Table 1: Industries used to establish the predictive ability of the Net Promoter Score from The Ultimate Question and the 2003 HBR article.


We used two future growth periods to assess the predictive validity of the NPS. The first are the two years immediately following the NPS data (and graphed below). For the U.S. industries this was 2002–2003; for the international industries this was 2003–2004 (which matches the years of NPS data Reichheld used). The second includes a longer period of three to four years of growth (2002–2005 for U.S. industries and 2003–2006 for international). We computed Pearson correlations for each industry, then averaged the correlations using the Fisher Z transformation to account for the non-normality in correlations. Finally, we converted the correlations to R2 values to match the fit statistic reported in The Ultimate Question.

Reichheld notes that they found the log of the change in NPS would boost the explanatory power (R2) of NPS but they reported only raw NPS numbers in the appendix. With only one year of NPS data, we didn’t have changes in the NPS so we replicated the approach in the appendix using only the data from the single Net Promoter Scores.

Table 2 shows the results for Reichheld’s originally reported R2 values using current or historical revenue and our R2 values for the subsequent two and four years.

A bit to my surprise (given the many vocal critics and lack of published data), we found evidence that the Net Promoter Score predicted growth in both the subsequent two- and four-year periods. On average we found the Net Promoter Scores reported by Reichheld explained 38% of the changes in growth for the seven industries examined for the immediate two years (low of 8% to a high of 76%). The explanatory power decreased some when the future period increased (which is not too surprising given what can change in four years). For the four-year period, the average explanatory power of the NPS is still 30% (low of 4% to a high of 79%).

To put these R2 values into perspective, the SAT can explain (predict) around 25% of first year college grades, which means these R2 values are impressively large.

  Reichheld Historical R^Sq 2-Year Future Growth R^Sq 4-Year Future Growth R^Sq
U.S. PC market 68% 27% 75%
U.S. Insurance market 86% 39% 4%
U.S. airlines market 68% 8% 22%
U.S. Internet Service Providers 93% 20% 2%
U.S. car rentals 28% 8% 8%
UK supermarkets 84% 76% 79%
Korean auto insurance 68% 48% 12%
Avg R2(Fisher Transformed) 76% 38% 30%

Table 2: R2 values of seven industries from Reichheld’s NPS data compared to historically reported revenue and two-year and four-year growth rates by industry.
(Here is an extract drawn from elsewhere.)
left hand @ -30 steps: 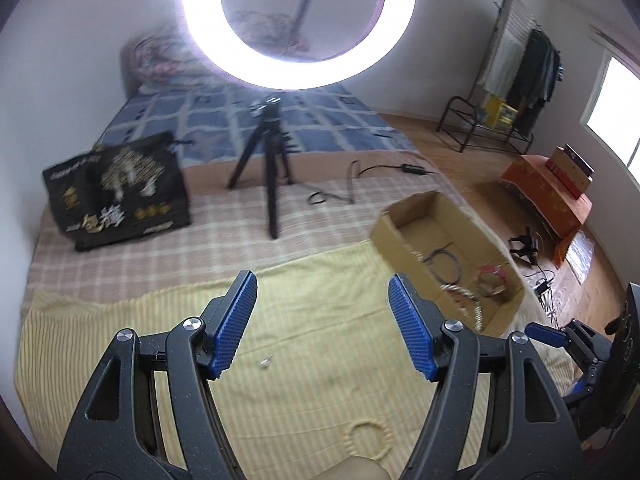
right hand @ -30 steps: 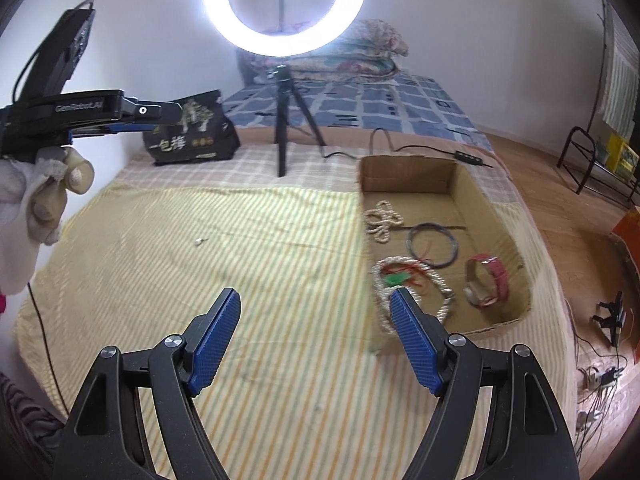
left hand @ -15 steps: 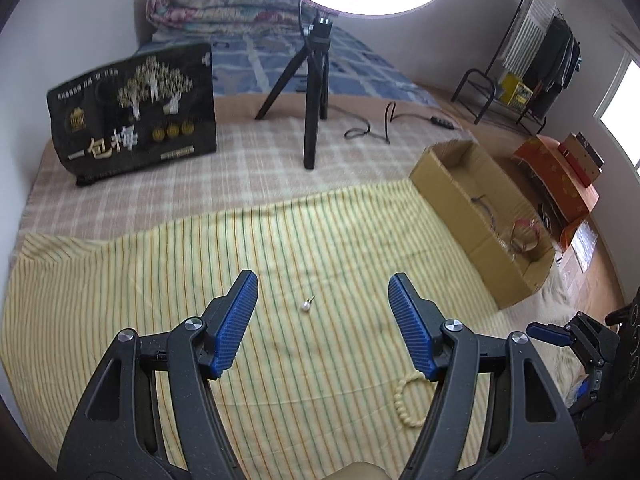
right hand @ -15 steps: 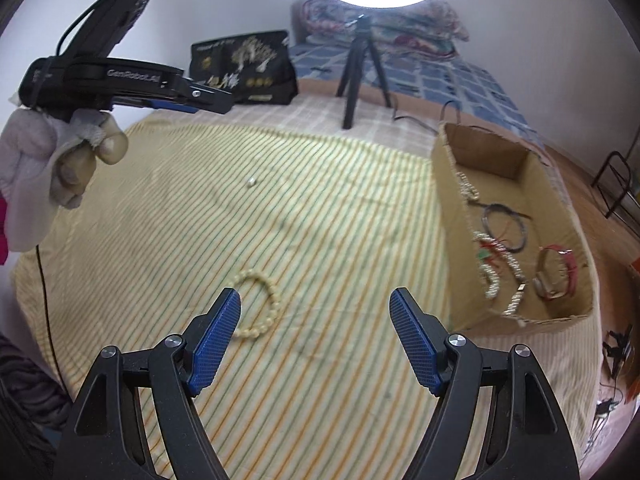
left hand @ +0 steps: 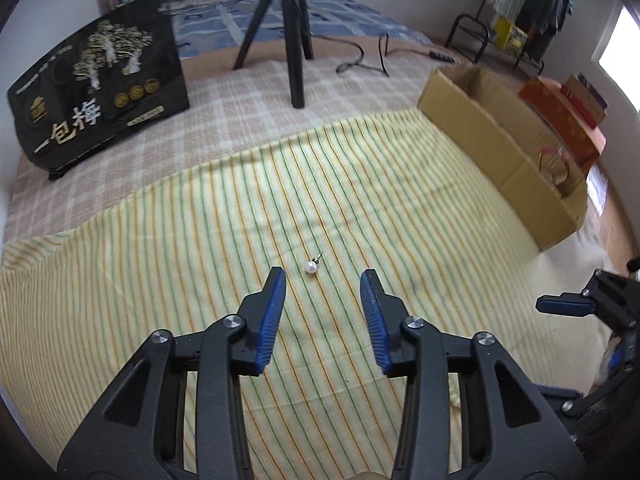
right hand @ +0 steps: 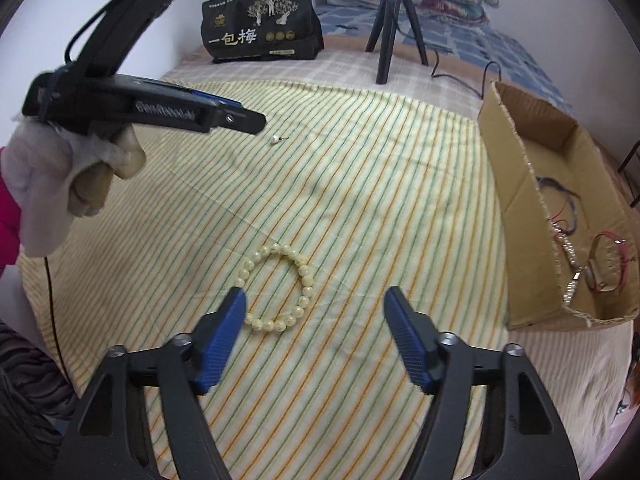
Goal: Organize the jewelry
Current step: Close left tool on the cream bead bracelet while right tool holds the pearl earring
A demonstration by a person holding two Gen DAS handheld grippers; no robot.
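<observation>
A small pearl earring [left hand: 311,267] lies on the yellow striped cloth [left hand: 200,240], just ahead of my left gripper [left hand: 323,274], which is open and empty above it. The earring also shows in the right wrist view [right hand: 275,139], close to the left gripper's tip [right hand: 244,118]. A cream beaded bracelet [right hand: 276,288] lies on the cloth between and just ahead of the fingers of my right gripper [right hand: 314,296], which is open and empty. A cardboard box [right hand: 516,184] at the right holds several bracelets and necklaces [right hand: 576,256].
A black printed bag [left hand: 96,80] stands at the back left. A black tripod [left hand: 288,32] and a cable [left hand: 368,56] are behind the cloth. The right gripper [left hand: 580,304] shows at the left wrist view's right edge. An orange box [left hand: 560,116] lies beyond the cardboard box [left hand: 500,136].
Both grippers have tilted down and dropped toward the cloth. The left has closed in on the pearl earring and its jaws are narrower. The right has come up to the beaded bracelet.
</observation>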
The Fisher R to Z transformation was used to average the correlations before converting to R2 averages. *Reichheld reported an R2 of 68% for Korean auto but our replication from the scatterplots generated a value of ~30%. See other notes below by industry.
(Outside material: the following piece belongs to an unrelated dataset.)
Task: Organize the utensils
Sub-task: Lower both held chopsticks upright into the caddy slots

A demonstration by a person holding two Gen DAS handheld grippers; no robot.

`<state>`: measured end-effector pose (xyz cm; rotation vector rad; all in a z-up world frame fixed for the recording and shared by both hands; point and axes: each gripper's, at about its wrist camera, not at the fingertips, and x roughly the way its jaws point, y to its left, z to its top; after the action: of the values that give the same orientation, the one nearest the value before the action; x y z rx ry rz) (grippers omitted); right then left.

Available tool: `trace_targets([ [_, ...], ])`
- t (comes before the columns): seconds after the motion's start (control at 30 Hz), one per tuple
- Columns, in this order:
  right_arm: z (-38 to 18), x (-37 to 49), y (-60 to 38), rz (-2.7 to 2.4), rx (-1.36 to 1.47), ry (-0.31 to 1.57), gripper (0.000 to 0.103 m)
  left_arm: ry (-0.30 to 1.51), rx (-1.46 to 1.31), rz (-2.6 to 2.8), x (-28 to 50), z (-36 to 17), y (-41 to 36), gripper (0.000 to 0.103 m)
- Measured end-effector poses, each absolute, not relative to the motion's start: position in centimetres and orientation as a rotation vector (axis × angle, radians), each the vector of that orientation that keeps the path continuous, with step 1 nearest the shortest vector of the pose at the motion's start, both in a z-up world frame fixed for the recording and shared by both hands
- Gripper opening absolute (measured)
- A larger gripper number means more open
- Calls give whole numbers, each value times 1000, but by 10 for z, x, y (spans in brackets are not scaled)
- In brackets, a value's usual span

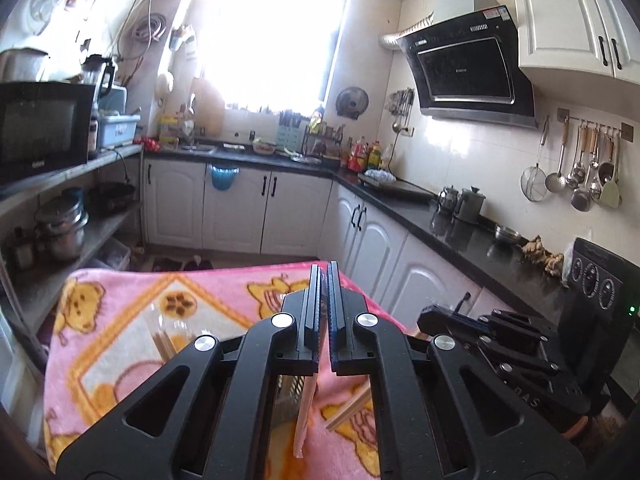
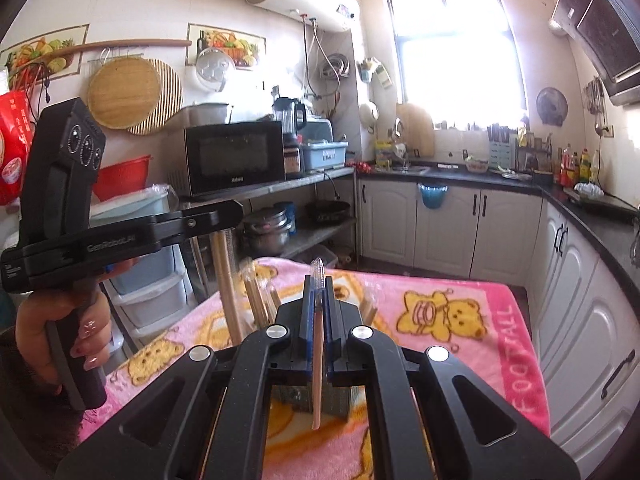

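Right gripper [image 2: 320,300] clenched on wrapped chopstick [image 2: 318,360], long axis running along fingers, clear wrapper tip poking past them at frame centre, wooden end hanging toward bottom. Holder [image 2: 312,398] sits right below, on pink blanket [image 2: 460,352] over worktop. Left gripper [image 1: 323,300] clamped on thin wrapped piece [image 1: 305,412], likely another chopstick. Loose chopsticks [image 2: 256,300] stand left of centre. I judge right nearer holder; next move: straight down.
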<state>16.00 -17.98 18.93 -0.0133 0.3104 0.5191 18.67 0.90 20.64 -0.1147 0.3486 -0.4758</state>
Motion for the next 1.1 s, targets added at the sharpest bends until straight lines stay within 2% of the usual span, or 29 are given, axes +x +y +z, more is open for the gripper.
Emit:
trace_targets([
  [0.33,231,174,-171,515,-22,237,4,285,-113,-434,212,240,11,1],
  [0.67,252,203,-165,489,-7,178,4,261,-134,-381,243,240,18,1],
  [1.1,201,248,-152,445,-38,250,4,319,-145,-355,270,193,18,1],
])
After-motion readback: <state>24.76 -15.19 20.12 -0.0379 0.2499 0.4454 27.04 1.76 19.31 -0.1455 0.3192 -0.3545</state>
Below we have re-created the bubble scatterplots from Reichheld and compared that with our two-year future data. We estimated the regression lines, R2 values and bubble size using a similar approach as described in Keiningham et al 2007a.

PC Shipments

Historical R2 = 74% Future (2 Years): R2 = 27%
nps gateway dell 26

Note: Compaq was purchased by Dell so is not included in future years. IBM sold its PC industry to Lenovo in 2005 so calculation only includes growth rates between 2002–2004 instead of 2002–2005. Gateway merged with eMachines in 2004; growth rates are also only 2002–2004 and only include Gateway numbers.

US Life Insurance

Historical R2 = 86% Future (2 Years): R2 = 39%
nps life premium 2001-2002 nps life premium 2002-2003 39

Note: For Prudential we used growth rates in British pounds, but bubble size on the chart is determined by converted number of life premiums in U.S. dollars.

US Airlines

Historical R2 = 66% Future (2 Years): R2 = 8%
nps airlines 82

Note: TWA stopped operations in 2001 and wasn’t included in calculation for future years. America West Airlines four-year growth period is between 2002–2004 as they merged with US Airways Group in 2005.

Internet Service Providers (ISPs)

Historical R2 = 89% Future (2 Years): R2 = 20%
nps internet service provider 22


UK Grocery Stores

Historical R2 = 81% Future (2 Years): R2 = 76%
nps groceries 81 nps groceries 76

Note: For ASDA we used growth rates in USD, but the bubble size on the chart is determined by converted number of sales in British pounds.

Korean Auto Insurance

Historical R2 = 68%/30%* Future (2 Years): R2 = 48%
nps korean auto insurance 30 nps korean auto insurance 47

Note: Reichheld reports an R2 of 68% but we calculated a much lower R2 of 30% from the same data.

U.S. Rental Cars

Historical R2 = 28% Future (2 Years): R2 = 17%
nps car rentals 28 nps car rentals 17

Note: In 2003 Vanguard Group purchased National and Alamo brands and didn’t separate the revenue so they are excluded in the future analysis.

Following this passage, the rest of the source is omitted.